* **EXERCISE**
Your task is to give the listing below back word for word, pictures excluded.

*** PROVIDED DATA ***

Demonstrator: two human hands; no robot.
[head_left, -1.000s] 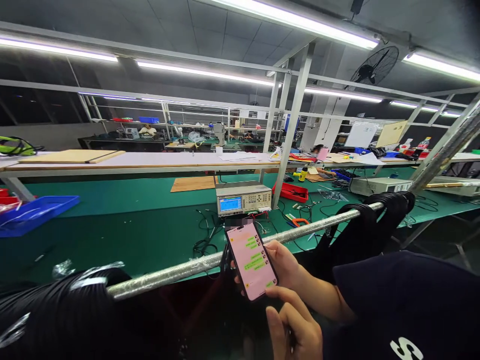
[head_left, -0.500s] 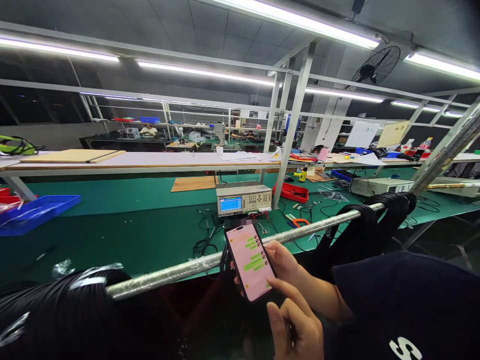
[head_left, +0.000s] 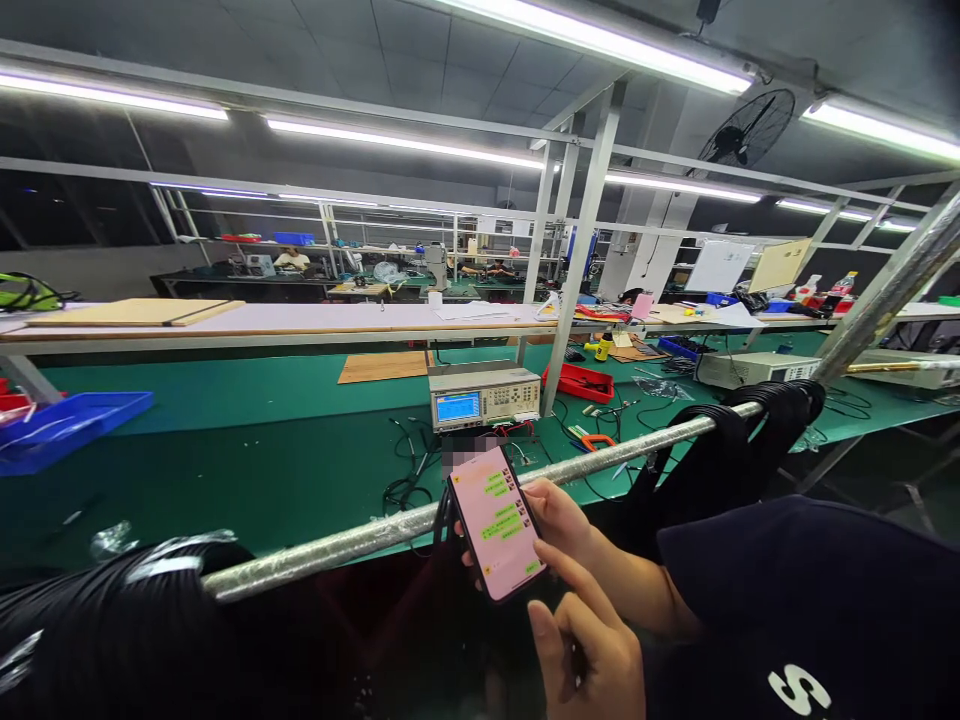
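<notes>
Workshop: You stand in a long, strip-lit electronics workshop, with a wall-mounted fan (head_left: 746, 130) high to the right and more benches beyond.

Bench: A green-matted workbench (head_left: 225, 480) runs ahead of you, carrying a benchtop test instrument (head_left: 484, 397), loose black leads (head_left: 405, 490), a red tray (head_left: 581, 383) and a blue tray (head_left: 67, 425).

Rail: A steel pipe (head_left: 375, 531) crosses in front of you, hung with bundled black cables (head_left: 742, 450).

Phone: The smartphone (head_left: 495, 525) sits in front of the pipe, screen up, showing a pink chat with green bubbles. Its long axis tilts, top end pointing away and left, toward the instrument.

Handling: Judge it light, stiff and fragile, with slippery glass; take hold along its long edges, palm behind.

Grip: Your right hand (head_left: 562, 525) grasps the smartphone from behind, fingers (head_left: 469, 556) curling round its left edge.

Free hand: Your left hand (head_left: 589, 655) holds nothing. Its index finger (head_left: 566, 578) extends to the screen's lower right; you cannot tell whether it touches.
</notes>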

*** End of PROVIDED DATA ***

* **EXERCISE RESPONSE**
Demonstrator: two human hands; no robot.
[head_left, -1.000s] 
[head_left, -0.500s] 
[head_left, +0.000s] 
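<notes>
Workshop: You stand in a long, strip-lit electronics workshop, with a wall-mounted fan (head_left: 746, 130) high to the right and more benches beyond.

Bench: A green-matted workbench (head_left: 225, 480) runs ahead of you, carrying a benchtop test instrument (head_left: 484, 397), loose black leads (head_left: 405, 490), a red tray (head_left: 581, 383) and a blue tray (head_left: 67, 425).

Rail: A steel pipe (head_left: 375, 531) crosses in front of you, hung with bundled black cables (head_left: 742, 450).

Phone: The smartphone (head_left: 495, 525) sits in front of the pipe, screen up, showing a pink chat with green bubbles. Its long axis tilts, top end pointing away and left, toward the instrument.

Handling: Judge it light, stiff and fragile, with slippery glass; take hold along its long edges, palm behind.

Grip: Your right hand (head_left: 562, 525) grasps the smartphone from behind, fingers (head_left: 469, 556) curling round its left edge.

Free hand: Your left hand (head_left: 589, 655) holds nothing. Its index finger (head_left: 566, 578) extends to the screen's lower right; you cannot tell whether it touches.
</notes>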

No additional output is required for this exercise.